-- Exercise brief --
Every line from the one holding "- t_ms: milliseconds" through the one holding "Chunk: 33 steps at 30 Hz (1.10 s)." in the data below must be returned exactly, both ends included, with pictures left out and nothing else added.
#### Data to examine ####
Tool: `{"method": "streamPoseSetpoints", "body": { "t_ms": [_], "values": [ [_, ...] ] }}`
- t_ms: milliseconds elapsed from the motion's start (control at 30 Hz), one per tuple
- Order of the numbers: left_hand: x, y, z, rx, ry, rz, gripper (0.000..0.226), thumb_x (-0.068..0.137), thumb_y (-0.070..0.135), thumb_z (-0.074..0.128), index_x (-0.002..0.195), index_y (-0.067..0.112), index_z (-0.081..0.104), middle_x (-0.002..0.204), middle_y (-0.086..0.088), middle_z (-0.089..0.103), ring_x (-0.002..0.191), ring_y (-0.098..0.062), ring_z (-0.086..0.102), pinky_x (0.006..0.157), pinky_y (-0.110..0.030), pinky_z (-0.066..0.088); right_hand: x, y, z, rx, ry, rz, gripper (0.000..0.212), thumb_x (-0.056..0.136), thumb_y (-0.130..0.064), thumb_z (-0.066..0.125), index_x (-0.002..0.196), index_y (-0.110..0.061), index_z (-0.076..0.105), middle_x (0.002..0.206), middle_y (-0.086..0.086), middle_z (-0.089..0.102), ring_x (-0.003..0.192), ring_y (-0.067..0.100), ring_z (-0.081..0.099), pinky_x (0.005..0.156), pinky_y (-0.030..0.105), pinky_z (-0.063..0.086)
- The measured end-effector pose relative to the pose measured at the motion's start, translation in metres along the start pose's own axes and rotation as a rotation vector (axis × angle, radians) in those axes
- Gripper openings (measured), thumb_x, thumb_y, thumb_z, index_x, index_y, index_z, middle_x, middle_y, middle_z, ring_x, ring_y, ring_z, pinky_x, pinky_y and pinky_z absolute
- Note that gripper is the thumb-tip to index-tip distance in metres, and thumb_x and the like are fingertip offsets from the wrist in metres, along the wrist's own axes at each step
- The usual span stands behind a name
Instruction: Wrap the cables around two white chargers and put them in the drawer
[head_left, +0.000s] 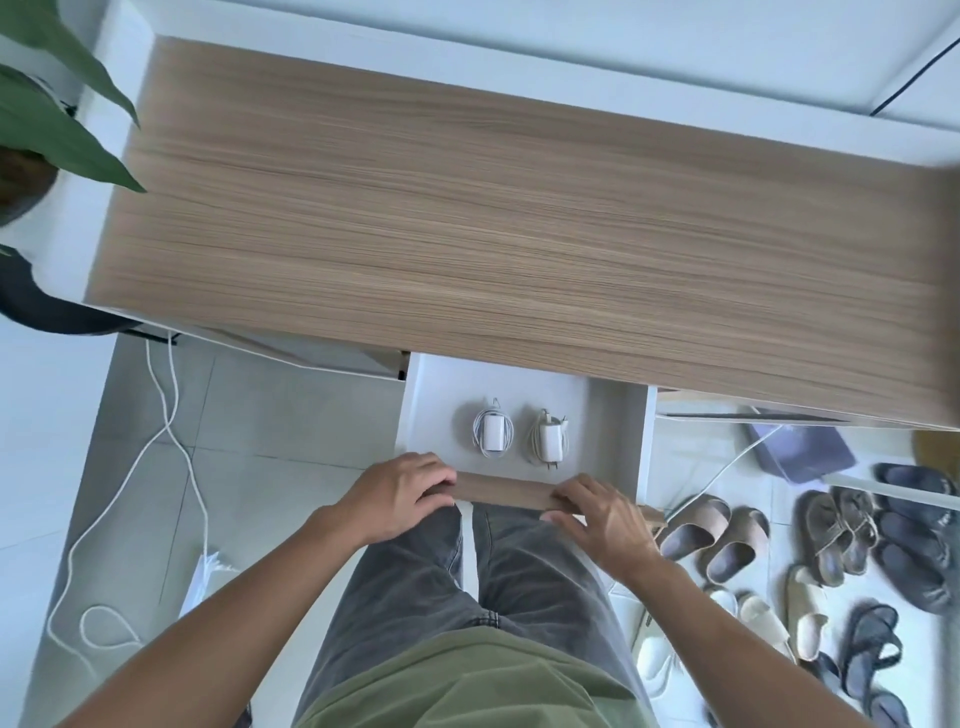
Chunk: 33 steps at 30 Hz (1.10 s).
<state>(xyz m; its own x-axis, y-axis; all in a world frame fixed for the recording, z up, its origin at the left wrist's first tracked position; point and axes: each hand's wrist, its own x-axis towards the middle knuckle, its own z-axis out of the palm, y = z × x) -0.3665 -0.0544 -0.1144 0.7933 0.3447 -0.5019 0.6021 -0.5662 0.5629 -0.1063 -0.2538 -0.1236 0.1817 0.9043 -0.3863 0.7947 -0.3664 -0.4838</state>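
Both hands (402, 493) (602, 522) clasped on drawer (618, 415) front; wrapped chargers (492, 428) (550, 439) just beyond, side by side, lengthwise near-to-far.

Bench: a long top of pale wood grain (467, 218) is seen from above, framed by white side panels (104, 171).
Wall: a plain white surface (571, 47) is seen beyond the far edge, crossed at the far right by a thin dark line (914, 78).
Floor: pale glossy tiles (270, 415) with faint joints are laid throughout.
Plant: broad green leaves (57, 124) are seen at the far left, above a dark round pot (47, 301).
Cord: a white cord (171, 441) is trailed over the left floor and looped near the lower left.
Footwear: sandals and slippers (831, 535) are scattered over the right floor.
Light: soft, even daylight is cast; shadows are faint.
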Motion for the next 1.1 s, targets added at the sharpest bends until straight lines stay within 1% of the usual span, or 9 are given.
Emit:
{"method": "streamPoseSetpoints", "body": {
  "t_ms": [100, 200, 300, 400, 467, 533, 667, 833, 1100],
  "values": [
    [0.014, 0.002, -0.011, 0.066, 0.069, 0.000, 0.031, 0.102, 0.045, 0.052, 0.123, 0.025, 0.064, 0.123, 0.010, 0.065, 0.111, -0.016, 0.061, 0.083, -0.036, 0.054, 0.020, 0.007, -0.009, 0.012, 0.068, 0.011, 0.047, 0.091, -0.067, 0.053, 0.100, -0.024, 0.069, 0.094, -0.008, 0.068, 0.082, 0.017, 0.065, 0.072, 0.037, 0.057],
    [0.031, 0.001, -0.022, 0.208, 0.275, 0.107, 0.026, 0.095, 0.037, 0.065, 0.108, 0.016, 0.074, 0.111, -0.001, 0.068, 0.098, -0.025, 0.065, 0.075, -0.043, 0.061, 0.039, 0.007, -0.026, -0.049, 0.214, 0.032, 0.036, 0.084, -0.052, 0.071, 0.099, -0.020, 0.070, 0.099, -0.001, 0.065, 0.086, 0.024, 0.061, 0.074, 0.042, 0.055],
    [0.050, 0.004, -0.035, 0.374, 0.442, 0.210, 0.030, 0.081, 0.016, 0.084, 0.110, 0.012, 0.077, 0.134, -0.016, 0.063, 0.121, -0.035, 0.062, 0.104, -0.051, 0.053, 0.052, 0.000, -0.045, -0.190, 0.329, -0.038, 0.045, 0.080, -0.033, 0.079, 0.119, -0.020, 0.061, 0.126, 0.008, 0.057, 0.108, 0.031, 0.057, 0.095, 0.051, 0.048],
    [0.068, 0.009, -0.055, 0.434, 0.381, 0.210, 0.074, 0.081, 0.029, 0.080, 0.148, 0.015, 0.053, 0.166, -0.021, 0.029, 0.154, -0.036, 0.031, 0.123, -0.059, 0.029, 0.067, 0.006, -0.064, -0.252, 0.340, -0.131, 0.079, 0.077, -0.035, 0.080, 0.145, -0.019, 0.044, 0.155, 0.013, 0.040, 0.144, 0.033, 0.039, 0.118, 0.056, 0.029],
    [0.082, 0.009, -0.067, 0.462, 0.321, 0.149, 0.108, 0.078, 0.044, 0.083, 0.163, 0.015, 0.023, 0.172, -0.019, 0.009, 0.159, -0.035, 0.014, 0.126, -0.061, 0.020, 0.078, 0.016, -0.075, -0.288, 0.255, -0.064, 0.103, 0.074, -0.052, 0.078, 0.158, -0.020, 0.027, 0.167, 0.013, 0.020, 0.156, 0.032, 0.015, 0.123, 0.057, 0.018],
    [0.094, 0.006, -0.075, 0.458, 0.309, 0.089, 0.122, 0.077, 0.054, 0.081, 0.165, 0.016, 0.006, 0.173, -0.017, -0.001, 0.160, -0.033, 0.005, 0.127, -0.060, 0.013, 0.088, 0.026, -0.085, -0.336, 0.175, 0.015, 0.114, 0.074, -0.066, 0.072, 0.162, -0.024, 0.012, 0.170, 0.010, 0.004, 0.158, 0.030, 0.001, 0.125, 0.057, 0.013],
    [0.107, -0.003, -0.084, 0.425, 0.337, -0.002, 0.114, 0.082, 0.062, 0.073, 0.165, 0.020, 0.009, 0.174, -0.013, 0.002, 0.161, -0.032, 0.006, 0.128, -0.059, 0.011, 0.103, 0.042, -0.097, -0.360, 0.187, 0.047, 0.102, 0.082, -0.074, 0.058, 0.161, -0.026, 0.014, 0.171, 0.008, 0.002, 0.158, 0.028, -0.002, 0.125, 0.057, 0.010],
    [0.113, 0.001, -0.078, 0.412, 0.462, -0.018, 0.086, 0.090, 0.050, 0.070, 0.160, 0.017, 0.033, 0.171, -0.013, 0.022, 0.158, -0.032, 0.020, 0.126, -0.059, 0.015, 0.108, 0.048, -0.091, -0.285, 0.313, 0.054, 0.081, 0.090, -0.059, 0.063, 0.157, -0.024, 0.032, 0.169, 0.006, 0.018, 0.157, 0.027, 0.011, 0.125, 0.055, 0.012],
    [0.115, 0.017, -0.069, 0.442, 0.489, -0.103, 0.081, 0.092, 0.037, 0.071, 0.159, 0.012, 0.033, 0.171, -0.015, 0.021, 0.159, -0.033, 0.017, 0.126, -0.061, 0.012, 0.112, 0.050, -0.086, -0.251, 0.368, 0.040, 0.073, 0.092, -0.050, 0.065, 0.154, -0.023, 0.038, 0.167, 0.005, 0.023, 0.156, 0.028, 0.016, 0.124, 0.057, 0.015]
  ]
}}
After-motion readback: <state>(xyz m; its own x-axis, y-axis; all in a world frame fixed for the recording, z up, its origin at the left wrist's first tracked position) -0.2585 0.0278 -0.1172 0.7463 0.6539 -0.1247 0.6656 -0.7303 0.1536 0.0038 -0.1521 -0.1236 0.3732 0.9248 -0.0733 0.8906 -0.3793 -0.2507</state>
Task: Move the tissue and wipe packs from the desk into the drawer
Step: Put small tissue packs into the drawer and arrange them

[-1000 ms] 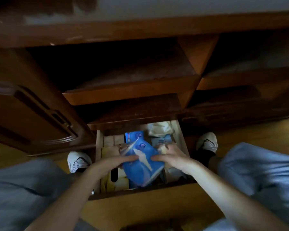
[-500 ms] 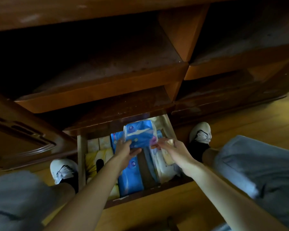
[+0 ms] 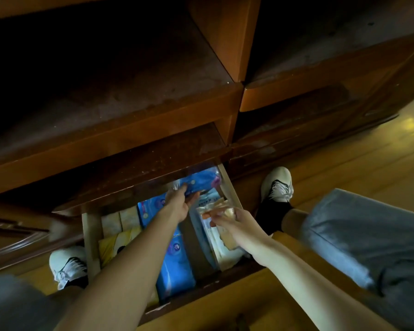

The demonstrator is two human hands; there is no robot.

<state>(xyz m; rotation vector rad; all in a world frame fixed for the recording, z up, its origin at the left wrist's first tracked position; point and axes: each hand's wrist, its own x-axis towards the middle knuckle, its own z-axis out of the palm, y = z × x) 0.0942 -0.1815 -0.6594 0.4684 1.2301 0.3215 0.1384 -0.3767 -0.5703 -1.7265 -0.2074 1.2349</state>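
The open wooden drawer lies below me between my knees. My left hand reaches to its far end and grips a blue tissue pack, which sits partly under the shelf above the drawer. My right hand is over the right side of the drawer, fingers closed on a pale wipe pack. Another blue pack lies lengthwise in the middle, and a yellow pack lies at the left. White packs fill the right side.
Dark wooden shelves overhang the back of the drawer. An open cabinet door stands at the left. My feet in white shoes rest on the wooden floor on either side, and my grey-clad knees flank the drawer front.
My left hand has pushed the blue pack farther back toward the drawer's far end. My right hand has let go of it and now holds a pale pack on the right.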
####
-- Result for this exercise --
- t_ms: milliseconds elapsed from the motion's start (control at 30 Hz), one per tuple
- Order of the numbers: left_hand: x, y, z, rx, ry, rz, gripper (0.000..0.226), thumb_x (-0.068..0.137), thumb_y (-0.070..0.135), thumb_z (-0.074..0.128), index_x (-0.002..0.195), index_y (-0.067..0.112), index_z (-0.081..0.104), middle_x (-0.002..0.204), middle_y (-0.086..0.088), middle_z (-0.089..0.103), ring_x (-0.002..0.191), ring_y (-0.098..0.062), ring_z (-0.086..0.102), pinky_x (0.006..0.157), pinky_y (-0.110..0.030), pinky_z (-0.066..0.088); right_hand: x, y, z, rx, ry, rz, gripper (0.000..0.212), thumb_x (-0.056..0.136), thumb_y (-0.130..0.064), thumb_z (-0.066..0.125), index_x (-0.002..0.196), index_y (-0.110..0.061), index_z (-0.076..0.105), middle_x (0.002..0.206), middle_y (-0.086..0.086), middle_z (-0.089..0.102), ring_x (-0.003..0.192), ring_y (-0.067..0.100), ring_z (-0.081..0.099), pinky_x (0.005..0.156), pinky_y (-0.030..0.105), pinky_z (-0.063..0.086)
- The measured end-effector pose relative to the pose measured at the motion's start, translation in metres along the start pose's own axes and rotation as a rotation vector (axis × angle, radians) in those axes
- Gripper openings (measured), thumb_x, thumb_y, thumb_z, index_x, index_y, index_z, middle_x, middle_y, middle_z, ring_x, ring_y, ring_z, pinky_x, pinky_y and pinky_z absolute
- Note that gripper is the thumb-tip to index-tip distance in metres, and thumb_x and the like are fingertip offsets from the wrist in metres, along the wrist's own axes at each step
- The usual span stands behind a name
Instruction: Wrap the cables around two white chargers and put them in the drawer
[head_left, +0.000s] 
Chunk: 33 steps at 30 Hz (1.10 s).

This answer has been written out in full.